## Problem
It would help if you retyped the data exactly, leaving out the pictures.

[Data entries]
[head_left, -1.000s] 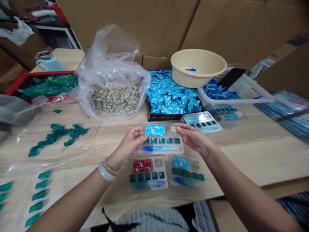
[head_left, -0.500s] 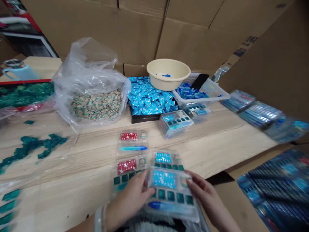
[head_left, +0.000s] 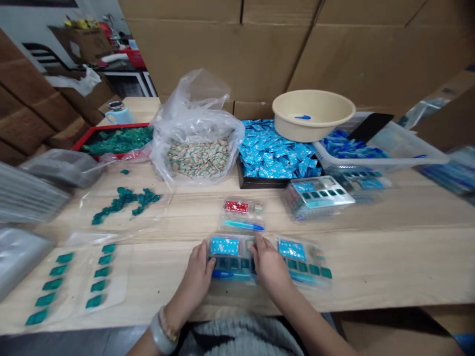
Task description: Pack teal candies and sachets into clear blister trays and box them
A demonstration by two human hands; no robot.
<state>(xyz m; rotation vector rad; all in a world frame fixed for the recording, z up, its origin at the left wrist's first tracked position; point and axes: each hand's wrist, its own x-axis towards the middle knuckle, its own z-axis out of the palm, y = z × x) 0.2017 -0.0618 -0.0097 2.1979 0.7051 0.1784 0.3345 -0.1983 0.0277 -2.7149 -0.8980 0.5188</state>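
Observation:
A clear plastic tray holding a blue packet, a row of dark green squares and a blue pen lies at the table's near edge. My left hand grips its left side and my right hand grips its right side, fingers closed over the rim. A second tray with a blue packet lies just to the right, touching my right hand. A tray with a red packet and a blue pen lies just behind. A stack of filled trays stands further right.
Behind are a plastic bag of packets, a black box of blue packets, a beige basin and a white basket. A red tray of green pieces, loose green pieces and rows on film lie left.
The tray with the blue packet came down from mid-air, passed close to my body, and now rests on the table where the red-packet tray lay. The camera view swung left.

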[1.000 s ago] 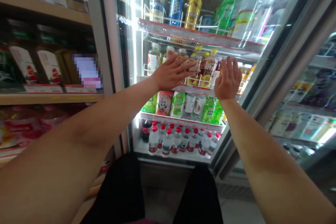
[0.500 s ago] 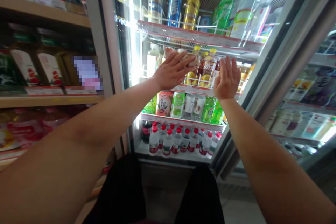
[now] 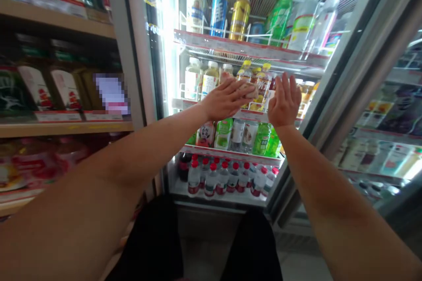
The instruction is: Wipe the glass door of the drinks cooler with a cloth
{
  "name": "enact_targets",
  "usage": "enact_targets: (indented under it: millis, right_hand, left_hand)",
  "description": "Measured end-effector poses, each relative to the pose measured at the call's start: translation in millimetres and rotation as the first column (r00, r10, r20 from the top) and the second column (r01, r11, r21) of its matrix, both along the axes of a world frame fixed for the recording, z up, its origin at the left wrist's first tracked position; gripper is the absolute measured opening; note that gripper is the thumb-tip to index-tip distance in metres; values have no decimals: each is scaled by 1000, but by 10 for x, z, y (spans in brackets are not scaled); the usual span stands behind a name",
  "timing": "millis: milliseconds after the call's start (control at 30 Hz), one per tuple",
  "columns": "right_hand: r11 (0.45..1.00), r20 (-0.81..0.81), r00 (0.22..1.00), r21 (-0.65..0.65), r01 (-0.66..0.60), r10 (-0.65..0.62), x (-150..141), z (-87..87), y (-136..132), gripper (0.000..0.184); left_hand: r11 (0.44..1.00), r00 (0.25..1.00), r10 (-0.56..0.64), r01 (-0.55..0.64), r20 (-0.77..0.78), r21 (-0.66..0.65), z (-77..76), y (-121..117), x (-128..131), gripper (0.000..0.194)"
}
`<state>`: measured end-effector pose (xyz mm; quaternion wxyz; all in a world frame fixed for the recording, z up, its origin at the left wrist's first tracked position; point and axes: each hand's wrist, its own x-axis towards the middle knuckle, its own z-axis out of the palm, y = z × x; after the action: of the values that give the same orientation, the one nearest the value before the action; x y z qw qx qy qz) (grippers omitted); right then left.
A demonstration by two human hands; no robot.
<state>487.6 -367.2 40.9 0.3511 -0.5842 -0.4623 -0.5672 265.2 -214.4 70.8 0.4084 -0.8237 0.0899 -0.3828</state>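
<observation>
My left hand [image 3: 222, 99] lies flat, fingers stretched to the upper right, against the glass front of a drinks fridge. Under its fingers is a pale, crumpled cloth [image 3: 252, 91], mostly hidden by the hand, its edges showing beyond the fingertips. Behind the glass there, yellow-capped bottles [image 3: 263, 77] and white-capped bottles [image 3: 193, 79] stand on a shelf. To the right, my right hand [image 3: 284, 101] is held upright with open fingers, its palm towards the glass near the door's right side. I see nothing in it.
Inside are cans [image 3: 239, 18] on the upper shelf, green drink bottles [image 3: 263, 138] lower down and several red-capped water bottles [image 3: 211, 180] at the bottom. A metal door frame [image 3: 346, 109] runs along the right. Wooden shelves [image 3: 66, 129] with bottles stand at left.
My left hand and the cloth under it shift slightly up, then down and right across the glass. The right hand stays nearly in place.
</observation>
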Motion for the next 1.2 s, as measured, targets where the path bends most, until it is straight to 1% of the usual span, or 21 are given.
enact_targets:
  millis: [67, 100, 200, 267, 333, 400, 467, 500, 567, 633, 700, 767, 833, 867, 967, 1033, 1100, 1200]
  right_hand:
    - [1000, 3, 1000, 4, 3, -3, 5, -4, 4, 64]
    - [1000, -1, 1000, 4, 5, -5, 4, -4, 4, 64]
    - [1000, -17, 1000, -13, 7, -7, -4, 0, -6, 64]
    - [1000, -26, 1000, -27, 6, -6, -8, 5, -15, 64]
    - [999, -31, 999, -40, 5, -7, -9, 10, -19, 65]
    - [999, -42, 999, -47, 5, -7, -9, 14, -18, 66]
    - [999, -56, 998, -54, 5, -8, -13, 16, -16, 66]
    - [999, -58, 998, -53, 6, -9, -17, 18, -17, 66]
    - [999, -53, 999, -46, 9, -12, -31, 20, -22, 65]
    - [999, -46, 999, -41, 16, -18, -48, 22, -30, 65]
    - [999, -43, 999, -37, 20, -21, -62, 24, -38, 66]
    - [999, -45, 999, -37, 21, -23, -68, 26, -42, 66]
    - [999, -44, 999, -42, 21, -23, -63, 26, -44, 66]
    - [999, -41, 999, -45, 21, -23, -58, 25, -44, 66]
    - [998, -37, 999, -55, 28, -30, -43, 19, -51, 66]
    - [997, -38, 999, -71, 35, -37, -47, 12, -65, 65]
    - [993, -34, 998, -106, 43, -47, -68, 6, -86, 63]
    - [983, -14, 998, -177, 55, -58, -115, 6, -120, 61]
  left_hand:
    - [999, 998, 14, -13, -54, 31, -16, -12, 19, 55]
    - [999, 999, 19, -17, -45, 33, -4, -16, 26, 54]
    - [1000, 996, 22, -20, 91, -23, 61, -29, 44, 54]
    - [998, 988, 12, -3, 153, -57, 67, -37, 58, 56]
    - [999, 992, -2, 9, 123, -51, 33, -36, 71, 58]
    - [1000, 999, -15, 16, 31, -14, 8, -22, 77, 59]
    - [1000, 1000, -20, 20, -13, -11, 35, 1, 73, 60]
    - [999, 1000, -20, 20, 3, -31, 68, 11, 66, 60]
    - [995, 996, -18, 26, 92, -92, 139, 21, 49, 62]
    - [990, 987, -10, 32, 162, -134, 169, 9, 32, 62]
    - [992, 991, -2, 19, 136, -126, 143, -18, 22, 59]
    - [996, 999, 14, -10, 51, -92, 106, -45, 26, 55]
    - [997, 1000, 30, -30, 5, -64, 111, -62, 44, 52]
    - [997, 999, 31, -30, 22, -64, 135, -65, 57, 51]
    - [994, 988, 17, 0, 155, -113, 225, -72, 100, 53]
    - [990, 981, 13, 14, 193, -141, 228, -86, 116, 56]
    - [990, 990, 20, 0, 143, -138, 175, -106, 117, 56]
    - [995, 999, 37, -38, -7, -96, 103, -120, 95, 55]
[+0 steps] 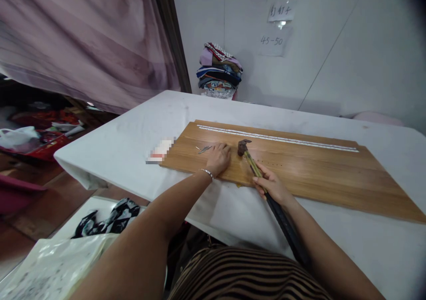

## Written answer
[head_left, -1.000s] 
[head_left, -0.500s] 
[head_left, +0.000s] 
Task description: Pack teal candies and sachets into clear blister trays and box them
A demonstration by two human hands; no robot.
<state>(xyz m; rotation vector rad; all in a world frame fixed for the recording, z up, its origin at the left wrist's first tracked position; point and axes: each hand's wrist, its own x-axis towards the middle knuckle, its own z-axis out of the palm, y = z × x) 0.2017 -0.0618 -0.0097 2.1979 0.7051 0.1784 0.3345 -0.1983 0.0277 -2.7149 -0.8980 0.5188</state>
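Observation:
A clear plastic tray holding a blue packet, a row of dark green squares and a blue pen lies at the table's near edge. My left hand grips its left side and my right hand grips its right side, fingers closed over the rim. A second tray with a blue packet lies just to the right, touching my right hand. A tray with a red packet and a blue pen lies just behind. A stack of filled trays stands further right.
Behind are a plastic bag of packets, a black box of blue packets, a beige basin and a white basket. A red tray of green pieces, loose green pieces and rows on film lie left.
The tray with the blue packet came down from mid-air, passed close to my body, and now rests on the table where the red-packet tray lay. The camera view swung left.
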
[1.000 s ago] 
[0.500 s ago] 
[now] 
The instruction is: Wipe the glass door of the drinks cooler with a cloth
{
  "name": "enact_targets",
  "usage": "enact_targets: (indented under it: millis, right_hand, left_hand)",
  "description": "Measured end-effector poses, each relative to the pose measured at the call's start: translation in millimetres and rotation as the first column (r00, r10, r20 from the top) and the second column (r01, r11, r21) of its matrix, both along the axes of a world frame fixed for the recording, z up, its origin at the left wrist's first tracked position; gripper is the absolute measured opening; note that gripper is the thumb-tip to index-tip distance in metres; values have no decimals: each is scaled by 1000, but by 10 for x, z, y (spans in brackets are not scaled); the usual span stands behind a name",
  "timing": "millis: milliseconds after the call's start (control at 30 Hz), one per tuple",
  "columns": "right_hand: r11 (0.45..1.00), r20 (-0.81..0.81), r00 (0.22..1.00), r21 (-0.65..0.65), r01 (-0.66..0.60), r10 (-0.65..0.62), x (-150..141), z (-87..87), y (-136..132), gripper (0.000..0.184); left_hand: r11 (0.44..1.00), r00 (0.25..1.00), r10 (-0.56..0.64), r01 (-0.55..0.64), r20 (-0.77..0.78), r21 (-0.66..0.65), z (-77..76), y (-121..117), x (-128..131), gripper (0.000..0.194)"
}
`<state>`: measured end-effector pose (xyz mm; quaternion wxyz; all in a world frame fixed for the recording, z up, its origin at the left wrist's first tracked position; point and axes: each hand's wrist, its own x-axis towards the middle knuckle, its own z-axis out of the palm, y = z × x; after the action: of the values that give the same orientation, the one nearest the value before the action; x y z qw qx qy qz) (grippers omitted); right then left.
A demonstration by two human hands; no robot.
<state>487.6 -367.2 40.9 0.3511 -0.5842 -0.4623 -0.5672 265.2 -214.4 70.8 0.4084 -0.8237 0.0899 -0.3828</state>
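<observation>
My left hand [image 3: 222, 99] lies flat, fingers stretched to the upper right, against the glass front of a drinks fridge. Under its fingers is a pale, crumpled cloth [image 3: 252, 91], mostly hidden by the hand, its edges showing beyond the fingertips. Behind the glass there, yellow-capped bottles [image 3: 263, 77] and white-capped bottles [image 3: 193, 79] stand on a shelf. To the right, my right hand [image 3: 284, 101] is held upright with open fingers, its palm towards the glass near the door's right side. I see nothing in it.
Inside are cans [image 3: 239, 18] on the upper shelf, green drink bottles [image 3: 263, 138] lower down and several red-capped water bottles [image 3: 211, 180] at the bottom. A metal door frame [image 3: 346, 109] runs along the right. Wooden shelves [image 3: 66, 129] with bottles stand at left.
My left hand and the cloth under it shift slightly up, then down and right across the glass. The right hand stays nearly in place.
</observation>
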Motion for the next 1.2 s, as measured, targets where the path bends most, until it is straight to 1% of the usual span, or 21 are given.
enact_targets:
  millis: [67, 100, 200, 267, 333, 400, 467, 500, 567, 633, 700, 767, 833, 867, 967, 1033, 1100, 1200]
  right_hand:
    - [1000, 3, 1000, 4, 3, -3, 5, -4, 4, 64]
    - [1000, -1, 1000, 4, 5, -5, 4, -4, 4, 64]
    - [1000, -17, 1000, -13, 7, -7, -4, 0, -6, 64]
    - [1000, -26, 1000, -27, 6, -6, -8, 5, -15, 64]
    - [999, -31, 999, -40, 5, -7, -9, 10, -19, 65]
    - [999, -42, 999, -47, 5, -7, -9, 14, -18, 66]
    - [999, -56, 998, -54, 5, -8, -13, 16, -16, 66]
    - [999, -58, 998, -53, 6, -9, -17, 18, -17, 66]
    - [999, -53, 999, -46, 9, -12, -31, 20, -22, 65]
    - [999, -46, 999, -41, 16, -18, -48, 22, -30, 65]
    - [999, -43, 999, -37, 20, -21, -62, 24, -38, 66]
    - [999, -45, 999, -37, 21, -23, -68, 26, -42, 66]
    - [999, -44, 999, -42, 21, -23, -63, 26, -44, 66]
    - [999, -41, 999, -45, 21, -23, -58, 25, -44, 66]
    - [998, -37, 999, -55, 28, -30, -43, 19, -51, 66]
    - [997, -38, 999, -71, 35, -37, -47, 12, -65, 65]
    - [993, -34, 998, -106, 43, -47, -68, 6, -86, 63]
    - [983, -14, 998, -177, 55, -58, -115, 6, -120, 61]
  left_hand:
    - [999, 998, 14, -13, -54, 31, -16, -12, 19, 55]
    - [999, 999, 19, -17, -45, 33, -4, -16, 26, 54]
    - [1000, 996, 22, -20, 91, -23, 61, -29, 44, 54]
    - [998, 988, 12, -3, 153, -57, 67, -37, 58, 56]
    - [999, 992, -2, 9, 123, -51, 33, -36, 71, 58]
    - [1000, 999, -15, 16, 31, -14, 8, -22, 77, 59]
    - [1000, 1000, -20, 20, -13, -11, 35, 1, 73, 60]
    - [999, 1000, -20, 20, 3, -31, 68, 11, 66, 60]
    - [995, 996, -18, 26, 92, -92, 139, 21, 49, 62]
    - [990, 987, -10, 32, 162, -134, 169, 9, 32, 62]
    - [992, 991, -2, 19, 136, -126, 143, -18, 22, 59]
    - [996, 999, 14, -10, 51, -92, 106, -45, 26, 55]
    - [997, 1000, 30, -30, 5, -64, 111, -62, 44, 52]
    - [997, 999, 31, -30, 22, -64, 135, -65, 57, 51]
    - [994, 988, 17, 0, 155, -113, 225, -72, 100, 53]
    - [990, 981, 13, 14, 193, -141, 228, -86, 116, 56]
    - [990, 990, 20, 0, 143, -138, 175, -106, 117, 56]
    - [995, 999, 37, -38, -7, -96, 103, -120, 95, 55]
[+0 steps] 

The given output is the complete response.